Where the listing below has a line with "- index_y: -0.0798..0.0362", write out exactly that line and every line after it, stopping after the line with "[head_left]".

++++ DATA SECTION

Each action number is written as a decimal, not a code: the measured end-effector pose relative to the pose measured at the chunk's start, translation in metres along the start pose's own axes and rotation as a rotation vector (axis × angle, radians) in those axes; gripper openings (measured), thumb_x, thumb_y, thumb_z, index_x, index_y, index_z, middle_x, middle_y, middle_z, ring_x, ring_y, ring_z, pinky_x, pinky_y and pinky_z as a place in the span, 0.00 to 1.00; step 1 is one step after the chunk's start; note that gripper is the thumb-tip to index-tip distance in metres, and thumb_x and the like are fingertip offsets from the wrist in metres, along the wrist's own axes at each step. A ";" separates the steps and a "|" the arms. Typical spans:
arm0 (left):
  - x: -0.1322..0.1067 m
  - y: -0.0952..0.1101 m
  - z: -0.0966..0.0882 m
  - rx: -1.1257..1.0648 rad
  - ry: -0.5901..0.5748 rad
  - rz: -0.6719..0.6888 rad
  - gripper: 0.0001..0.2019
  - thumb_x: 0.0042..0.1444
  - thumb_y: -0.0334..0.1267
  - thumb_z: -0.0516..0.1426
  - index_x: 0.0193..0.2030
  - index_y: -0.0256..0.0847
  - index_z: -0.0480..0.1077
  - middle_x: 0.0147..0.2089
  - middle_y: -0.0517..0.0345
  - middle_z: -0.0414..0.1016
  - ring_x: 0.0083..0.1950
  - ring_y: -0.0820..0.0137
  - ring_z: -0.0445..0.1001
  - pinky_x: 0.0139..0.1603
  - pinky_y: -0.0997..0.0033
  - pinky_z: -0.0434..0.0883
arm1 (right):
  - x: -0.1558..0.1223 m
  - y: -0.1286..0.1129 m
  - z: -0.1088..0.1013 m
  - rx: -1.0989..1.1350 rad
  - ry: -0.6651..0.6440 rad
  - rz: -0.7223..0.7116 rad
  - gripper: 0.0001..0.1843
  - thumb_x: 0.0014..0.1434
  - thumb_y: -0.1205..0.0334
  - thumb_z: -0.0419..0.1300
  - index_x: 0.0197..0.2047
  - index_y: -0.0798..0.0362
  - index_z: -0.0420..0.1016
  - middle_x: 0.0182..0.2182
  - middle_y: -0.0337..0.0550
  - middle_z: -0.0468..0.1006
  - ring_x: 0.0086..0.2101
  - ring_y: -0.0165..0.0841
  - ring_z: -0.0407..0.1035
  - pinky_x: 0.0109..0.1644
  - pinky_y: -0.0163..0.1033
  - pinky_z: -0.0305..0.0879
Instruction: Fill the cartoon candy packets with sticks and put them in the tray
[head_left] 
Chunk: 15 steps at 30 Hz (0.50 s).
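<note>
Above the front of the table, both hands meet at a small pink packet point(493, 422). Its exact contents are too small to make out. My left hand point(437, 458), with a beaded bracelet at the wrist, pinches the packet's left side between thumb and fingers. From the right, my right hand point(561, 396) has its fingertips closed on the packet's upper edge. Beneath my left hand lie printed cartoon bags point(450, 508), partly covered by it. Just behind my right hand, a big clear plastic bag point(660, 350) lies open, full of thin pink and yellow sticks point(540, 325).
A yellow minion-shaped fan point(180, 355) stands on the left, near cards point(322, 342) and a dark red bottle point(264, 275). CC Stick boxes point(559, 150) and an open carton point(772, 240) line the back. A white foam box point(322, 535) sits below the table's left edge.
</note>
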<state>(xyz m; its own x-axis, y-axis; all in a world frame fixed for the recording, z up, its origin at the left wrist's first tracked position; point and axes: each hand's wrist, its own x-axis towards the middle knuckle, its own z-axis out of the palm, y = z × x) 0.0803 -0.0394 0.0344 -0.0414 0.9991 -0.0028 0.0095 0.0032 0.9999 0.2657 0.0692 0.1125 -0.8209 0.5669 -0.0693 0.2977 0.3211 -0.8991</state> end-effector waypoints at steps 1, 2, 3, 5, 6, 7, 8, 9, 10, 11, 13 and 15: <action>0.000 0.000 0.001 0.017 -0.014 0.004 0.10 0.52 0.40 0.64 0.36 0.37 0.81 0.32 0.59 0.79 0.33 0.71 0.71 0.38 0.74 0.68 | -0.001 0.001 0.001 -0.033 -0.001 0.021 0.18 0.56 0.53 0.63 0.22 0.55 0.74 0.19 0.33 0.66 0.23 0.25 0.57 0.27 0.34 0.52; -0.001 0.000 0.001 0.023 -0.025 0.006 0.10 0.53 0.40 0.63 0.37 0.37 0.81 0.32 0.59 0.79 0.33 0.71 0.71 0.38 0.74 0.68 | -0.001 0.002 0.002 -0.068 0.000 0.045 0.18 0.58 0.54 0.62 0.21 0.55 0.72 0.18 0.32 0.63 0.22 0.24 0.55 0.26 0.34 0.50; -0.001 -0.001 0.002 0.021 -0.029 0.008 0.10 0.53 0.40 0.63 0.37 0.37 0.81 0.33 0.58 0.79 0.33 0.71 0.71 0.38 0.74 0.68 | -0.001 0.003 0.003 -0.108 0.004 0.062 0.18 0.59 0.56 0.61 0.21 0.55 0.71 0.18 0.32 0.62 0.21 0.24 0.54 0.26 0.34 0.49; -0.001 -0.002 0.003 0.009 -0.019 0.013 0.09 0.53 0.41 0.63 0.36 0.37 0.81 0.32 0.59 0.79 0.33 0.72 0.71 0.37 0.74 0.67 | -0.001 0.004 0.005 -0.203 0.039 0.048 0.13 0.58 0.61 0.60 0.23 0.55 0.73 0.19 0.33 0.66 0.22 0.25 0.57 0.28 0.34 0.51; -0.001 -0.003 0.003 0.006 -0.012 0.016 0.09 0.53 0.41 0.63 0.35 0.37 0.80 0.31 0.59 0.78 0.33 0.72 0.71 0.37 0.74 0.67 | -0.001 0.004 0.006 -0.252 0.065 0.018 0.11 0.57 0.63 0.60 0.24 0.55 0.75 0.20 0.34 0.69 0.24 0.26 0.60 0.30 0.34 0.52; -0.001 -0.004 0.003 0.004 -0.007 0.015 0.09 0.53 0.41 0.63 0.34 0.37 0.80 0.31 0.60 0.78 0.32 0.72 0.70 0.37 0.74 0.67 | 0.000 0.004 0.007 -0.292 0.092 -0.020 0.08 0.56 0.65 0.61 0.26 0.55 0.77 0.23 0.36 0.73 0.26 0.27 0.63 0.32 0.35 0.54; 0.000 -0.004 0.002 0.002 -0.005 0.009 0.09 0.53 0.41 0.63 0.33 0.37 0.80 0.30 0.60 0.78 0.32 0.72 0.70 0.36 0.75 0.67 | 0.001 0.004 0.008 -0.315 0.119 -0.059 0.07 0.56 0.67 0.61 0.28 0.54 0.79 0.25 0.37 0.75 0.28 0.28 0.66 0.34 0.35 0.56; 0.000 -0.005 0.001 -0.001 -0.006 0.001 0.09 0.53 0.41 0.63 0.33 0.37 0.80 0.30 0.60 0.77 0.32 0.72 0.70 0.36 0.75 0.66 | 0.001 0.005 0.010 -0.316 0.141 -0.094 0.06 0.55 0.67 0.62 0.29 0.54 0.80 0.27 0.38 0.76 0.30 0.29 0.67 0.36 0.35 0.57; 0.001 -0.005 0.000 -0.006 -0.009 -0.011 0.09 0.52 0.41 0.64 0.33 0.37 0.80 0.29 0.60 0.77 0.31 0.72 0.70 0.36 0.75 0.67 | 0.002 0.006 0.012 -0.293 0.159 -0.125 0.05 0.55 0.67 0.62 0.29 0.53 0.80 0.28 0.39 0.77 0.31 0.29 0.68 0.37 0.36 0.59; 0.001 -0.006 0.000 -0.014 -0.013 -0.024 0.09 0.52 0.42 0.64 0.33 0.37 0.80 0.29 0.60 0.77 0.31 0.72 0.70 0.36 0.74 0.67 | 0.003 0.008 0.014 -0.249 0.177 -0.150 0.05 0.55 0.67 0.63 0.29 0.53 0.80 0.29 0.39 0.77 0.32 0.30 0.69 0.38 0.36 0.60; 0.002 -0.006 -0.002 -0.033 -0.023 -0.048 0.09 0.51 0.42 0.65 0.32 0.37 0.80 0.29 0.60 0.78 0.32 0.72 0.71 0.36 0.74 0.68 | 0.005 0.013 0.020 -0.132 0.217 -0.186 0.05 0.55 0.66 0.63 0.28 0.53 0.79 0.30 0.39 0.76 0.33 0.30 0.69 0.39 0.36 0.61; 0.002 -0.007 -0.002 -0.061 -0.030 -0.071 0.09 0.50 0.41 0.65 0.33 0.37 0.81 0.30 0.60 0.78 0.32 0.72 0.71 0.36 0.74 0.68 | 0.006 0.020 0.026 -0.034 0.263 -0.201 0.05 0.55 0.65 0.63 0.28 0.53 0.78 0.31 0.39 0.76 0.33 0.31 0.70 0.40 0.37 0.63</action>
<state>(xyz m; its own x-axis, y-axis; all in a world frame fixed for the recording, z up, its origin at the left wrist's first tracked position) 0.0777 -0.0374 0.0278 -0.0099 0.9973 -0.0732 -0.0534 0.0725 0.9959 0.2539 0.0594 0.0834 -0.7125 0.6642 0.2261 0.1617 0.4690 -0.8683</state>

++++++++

● WRITTEN RESPONSE:
  - index_y: -0.0798..0.0362
  - index_z: -0.0420..0.1016
  - middle_x: 0.0182..0.2182
  - middle_y: -0.0337..0.0550
  - middle_z: -0.0468..0.1006
  - ring_x: 0.0086..0.2101
  - ring_y: -0.0165..0.0841
  - ring_z: -0.0407..0.1035
  - pinky_x: 0.0109..0.1644
  - pinky_y: -0.0163..0.1033
  - pinky_z: -0.0305..0.0879
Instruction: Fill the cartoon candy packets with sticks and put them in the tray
[head_left] 

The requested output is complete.